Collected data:
= = =

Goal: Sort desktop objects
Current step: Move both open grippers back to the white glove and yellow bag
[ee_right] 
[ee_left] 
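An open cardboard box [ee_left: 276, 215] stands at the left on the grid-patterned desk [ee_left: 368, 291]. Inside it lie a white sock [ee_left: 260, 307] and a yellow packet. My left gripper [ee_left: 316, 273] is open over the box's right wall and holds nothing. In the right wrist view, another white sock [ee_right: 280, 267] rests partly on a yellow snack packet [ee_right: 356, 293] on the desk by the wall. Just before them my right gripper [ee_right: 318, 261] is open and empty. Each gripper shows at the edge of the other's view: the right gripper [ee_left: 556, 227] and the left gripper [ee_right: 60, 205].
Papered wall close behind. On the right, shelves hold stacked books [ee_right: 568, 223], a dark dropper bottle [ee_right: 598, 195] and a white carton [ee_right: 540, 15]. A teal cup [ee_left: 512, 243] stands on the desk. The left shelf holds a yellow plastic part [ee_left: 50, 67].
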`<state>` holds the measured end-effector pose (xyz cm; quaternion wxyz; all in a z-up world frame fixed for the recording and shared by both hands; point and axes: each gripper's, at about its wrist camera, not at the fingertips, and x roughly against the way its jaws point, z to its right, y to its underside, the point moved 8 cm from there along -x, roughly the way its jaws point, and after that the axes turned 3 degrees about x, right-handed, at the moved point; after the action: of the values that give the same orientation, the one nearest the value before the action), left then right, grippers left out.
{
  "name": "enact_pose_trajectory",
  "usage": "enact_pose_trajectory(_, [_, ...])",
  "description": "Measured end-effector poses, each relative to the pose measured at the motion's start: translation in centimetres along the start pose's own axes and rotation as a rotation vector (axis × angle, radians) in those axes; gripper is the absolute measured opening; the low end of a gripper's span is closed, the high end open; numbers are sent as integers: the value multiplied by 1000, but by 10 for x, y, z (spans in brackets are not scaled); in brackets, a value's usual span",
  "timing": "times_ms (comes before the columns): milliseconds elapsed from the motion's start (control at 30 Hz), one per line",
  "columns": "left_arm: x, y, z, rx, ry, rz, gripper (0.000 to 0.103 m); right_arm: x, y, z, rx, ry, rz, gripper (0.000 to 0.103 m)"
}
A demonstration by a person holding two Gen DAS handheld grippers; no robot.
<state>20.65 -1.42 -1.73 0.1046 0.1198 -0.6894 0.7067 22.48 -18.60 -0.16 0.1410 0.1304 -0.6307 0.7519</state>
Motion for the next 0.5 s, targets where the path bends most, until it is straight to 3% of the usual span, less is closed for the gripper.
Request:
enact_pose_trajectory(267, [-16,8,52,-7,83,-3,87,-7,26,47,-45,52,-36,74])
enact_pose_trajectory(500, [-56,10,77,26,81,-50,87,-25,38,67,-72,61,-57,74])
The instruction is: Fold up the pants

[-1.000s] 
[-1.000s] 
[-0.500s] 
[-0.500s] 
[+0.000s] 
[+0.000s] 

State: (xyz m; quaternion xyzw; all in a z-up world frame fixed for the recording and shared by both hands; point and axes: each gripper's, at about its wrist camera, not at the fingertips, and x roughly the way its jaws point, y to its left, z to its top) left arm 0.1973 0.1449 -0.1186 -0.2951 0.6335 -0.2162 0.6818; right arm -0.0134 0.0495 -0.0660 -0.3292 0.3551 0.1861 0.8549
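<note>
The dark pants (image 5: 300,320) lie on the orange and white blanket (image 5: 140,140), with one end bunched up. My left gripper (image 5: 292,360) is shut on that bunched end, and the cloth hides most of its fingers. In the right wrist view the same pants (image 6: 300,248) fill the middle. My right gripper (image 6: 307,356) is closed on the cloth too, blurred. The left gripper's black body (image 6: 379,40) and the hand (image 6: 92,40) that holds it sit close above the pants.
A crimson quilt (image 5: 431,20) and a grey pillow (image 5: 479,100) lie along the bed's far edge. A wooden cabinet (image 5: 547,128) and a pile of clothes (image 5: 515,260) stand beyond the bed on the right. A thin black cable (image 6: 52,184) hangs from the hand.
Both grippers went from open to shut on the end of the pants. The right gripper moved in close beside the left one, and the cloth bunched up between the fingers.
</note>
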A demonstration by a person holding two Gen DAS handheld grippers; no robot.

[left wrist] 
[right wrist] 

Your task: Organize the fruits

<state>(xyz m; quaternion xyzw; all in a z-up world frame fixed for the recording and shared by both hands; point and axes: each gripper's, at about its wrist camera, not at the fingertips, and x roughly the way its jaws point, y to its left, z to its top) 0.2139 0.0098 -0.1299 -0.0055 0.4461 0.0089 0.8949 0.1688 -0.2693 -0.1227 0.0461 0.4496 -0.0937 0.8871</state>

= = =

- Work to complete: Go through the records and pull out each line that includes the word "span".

- Written reply:
  "description": "Measured end-effector poses, each relative to the pose measured at the motion's start: translation in centimetres along the start pose's own axes and rotation as a rotation vector (axis × angle, radians) in those axes; gripper is the absolute measured opening; the low end of a gripper's span is closed, the high end open; numbers are sent as integers: the value multiplied by 1000, but by 10 for x, y, z (spans in brackets are not scaled); in brackets, a value's usual span",
Motion for the next 0.5 s, targets where the path bends most, until it is straight to 3% of the usual span, less is closed for the gripper.

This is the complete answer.